The massive stroke, referred to as an ischemic stroke, following myocardial infarction or coronary occlusion, very often results in the instant demise of the patients. However, if the patients survive, the damage caused by the reperfusion is much higher than that by ischemia itself [
17]. The sudden oxygen supply following reperfusion leads to excessive generation of ROS that results in cellular oxidative stress, which follows a cascade of pathological events, such as mitochondrial dysfunction, DNA disintegration, apoptosis and necrosis, and ultimately death of neurons [
18,
19]. In this study, GAE significantly suppressed ROS accumulation in cultured neurons as opposed to the amount of ROS in untreated neurons and successfully attenuated these pathological consequences. Moreover, GAE attenuated H/R-mediated increase of BAX and caspase 3 expressions while promoting Bcl-2 expression, indicating that GAE helps maintain a balance between proapoptotic and antiapoptotic proteins. A previous report demonstrating that
G. amansii extract suppresses ROS production, and protects against oxidative stress by activating ROS-scavenging enzymes in 3T3-L1 cells [
20], also suggests that antioxidant property might contribute, at least in part, to GAE-mediated neuroprotection in our study.
Mitochondria is the powerhouse of cells that fuel every cellular process, including synaptic transmission. However, being a vulnerable target of free radical-induced damage, this essential organelle is also intimately associated with cellular death [
21]. Moreover, mitochondrial dysfunction has been crucially implicated in the pathogenesis of several neurodegenerative diseases [
22]. In the current study, mitochondrial membrane potential, ΔΨ
m, a key indicator of mitochondrial function, was compromised in cultured neurons following H/R. In contrast, neurons treated with GAE successfully attenuated ΔΨ
m dissipation. No previous report supporting the protective action of GAE against ΔΨ
m loss is available; however, an ethanolic extract of
Gracilariopsis chorda, also an edible red alga, has been shown to preserve ΔΨ
m [
10], contributing a similar neuroprotective mechanism.

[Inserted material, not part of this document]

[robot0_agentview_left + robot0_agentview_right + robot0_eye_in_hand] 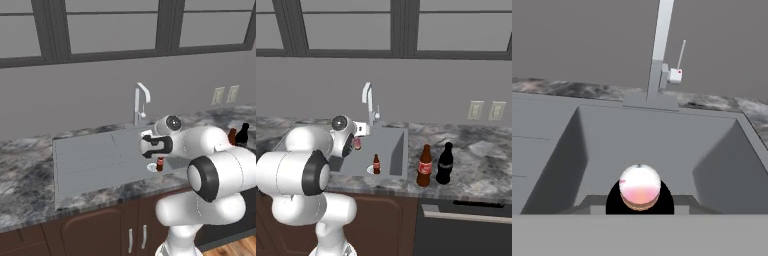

Primarily expressed in the extrasynaptic domain of postsynaptic neurons, GluN2B takes part in neuronal activity during physiological brain function as well as I/R-induced excitotoxicity [
23,
24]. During I/R, there is an accumulation of excitatory neurotransmitter glutamate in the synaptic cleft due to the ionic imbalance (particularly, Ca
2+ dyshomeostasis) [
25] and failure of excess glutamate clearance by reuptake transporters [
26]. As a consequence, there is an over-activation of GluN2B that leads to Ca
2+ overload inside the postsynaptic neurons, which induces downstream pro-death signaling cascades, such as ROS generation [
27] and mitochondrial damage [
25] resulting in neuronal apoptosis. In the present study, GAE significantly suppressed the expression of GluN2B compared to both treatment-naïve and normoxic cultures, indicating that GAE-mediated neuroprotection might be due, at least in part, to attenuation of GluN2B-mediated excitotoxicity following H/R.